===== Dataset records =====

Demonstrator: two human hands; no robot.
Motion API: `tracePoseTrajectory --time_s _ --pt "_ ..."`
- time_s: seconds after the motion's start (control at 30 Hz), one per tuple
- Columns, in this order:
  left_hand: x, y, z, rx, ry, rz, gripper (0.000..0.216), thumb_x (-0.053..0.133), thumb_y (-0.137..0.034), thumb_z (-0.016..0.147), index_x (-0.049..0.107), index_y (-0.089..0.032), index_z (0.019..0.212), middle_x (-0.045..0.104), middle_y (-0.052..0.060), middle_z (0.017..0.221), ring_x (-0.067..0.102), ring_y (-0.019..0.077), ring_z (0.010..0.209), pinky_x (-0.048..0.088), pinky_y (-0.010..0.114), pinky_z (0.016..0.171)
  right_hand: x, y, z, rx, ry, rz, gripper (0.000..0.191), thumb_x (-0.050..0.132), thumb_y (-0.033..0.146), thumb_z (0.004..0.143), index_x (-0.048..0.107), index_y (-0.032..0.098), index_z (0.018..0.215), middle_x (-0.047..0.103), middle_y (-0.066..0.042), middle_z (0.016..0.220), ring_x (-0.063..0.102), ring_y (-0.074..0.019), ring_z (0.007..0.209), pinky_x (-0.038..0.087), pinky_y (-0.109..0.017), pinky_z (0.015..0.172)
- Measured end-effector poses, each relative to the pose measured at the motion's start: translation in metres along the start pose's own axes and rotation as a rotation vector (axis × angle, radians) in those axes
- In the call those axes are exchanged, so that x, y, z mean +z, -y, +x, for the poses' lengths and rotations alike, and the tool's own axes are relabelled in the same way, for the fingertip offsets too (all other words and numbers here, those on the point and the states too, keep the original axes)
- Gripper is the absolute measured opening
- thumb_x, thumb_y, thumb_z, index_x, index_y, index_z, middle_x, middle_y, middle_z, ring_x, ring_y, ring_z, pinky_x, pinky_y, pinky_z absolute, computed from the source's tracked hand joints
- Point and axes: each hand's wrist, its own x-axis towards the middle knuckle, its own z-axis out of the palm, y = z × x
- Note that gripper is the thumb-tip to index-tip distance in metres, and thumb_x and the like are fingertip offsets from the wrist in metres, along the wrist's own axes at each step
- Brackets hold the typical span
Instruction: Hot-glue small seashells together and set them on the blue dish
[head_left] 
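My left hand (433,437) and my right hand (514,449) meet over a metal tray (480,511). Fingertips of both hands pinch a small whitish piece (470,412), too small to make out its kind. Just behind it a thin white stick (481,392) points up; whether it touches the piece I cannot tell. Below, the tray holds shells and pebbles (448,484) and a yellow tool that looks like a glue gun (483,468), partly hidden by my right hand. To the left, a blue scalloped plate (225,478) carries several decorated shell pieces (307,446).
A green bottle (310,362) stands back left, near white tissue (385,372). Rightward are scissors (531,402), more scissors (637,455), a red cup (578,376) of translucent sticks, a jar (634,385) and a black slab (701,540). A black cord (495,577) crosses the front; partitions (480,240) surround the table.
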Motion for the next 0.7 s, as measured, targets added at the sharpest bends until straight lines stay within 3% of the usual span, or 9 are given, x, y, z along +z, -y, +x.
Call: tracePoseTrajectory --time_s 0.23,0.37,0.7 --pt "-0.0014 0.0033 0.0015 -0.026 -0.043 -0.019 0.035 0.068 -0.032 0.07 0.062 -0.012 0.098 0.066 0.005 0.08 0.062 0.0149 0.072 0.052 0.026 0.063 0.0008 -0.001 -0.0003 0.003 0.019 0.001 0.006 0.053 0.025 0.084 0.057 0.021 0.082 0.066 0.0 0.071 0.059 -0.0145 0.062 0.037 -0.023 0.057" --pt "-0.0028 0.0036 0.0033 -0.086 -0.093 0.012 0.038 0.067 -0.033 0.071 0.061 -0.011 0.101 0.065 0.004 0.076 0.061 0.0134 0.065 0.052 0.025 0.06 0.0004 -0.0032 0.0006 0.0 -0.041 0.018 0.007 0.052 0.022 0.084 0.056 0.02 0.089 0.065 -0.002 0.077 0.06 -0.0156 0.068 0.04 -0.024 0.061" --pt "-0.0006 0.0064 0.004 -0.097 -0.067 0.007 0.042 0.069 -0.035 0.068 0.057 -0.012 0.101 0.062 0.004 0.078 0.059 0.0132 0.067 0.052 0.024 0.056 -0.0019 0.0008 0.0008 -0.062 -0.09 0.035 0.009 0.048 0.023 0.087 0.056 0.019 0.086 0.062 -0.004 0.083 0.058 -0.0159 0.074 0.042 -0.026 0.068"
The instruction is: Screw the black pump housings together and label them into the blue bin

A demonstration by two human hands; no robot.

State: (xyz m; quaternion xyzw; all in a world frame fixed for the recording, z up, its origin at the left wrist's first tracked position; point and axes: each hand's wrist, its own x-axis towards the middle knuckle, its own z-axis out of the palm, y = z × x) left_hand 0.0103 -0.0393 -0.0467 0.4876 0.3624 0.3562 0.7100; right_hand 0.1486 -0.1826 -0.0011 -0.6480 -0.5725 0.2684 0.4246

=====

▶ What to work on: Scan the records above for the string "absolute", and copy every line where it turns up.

▶ Exercise response:
- Gripper is the absolute measured opening
- thumb_x, thumb_y, thumb_z, index_x, index_y, index_z, middle_x, middle_y, middle_z, ring_x, ring_y, ring_z, pinky_x, pinky_y, pinky_z absolute, computed from the source's tracked hand joints

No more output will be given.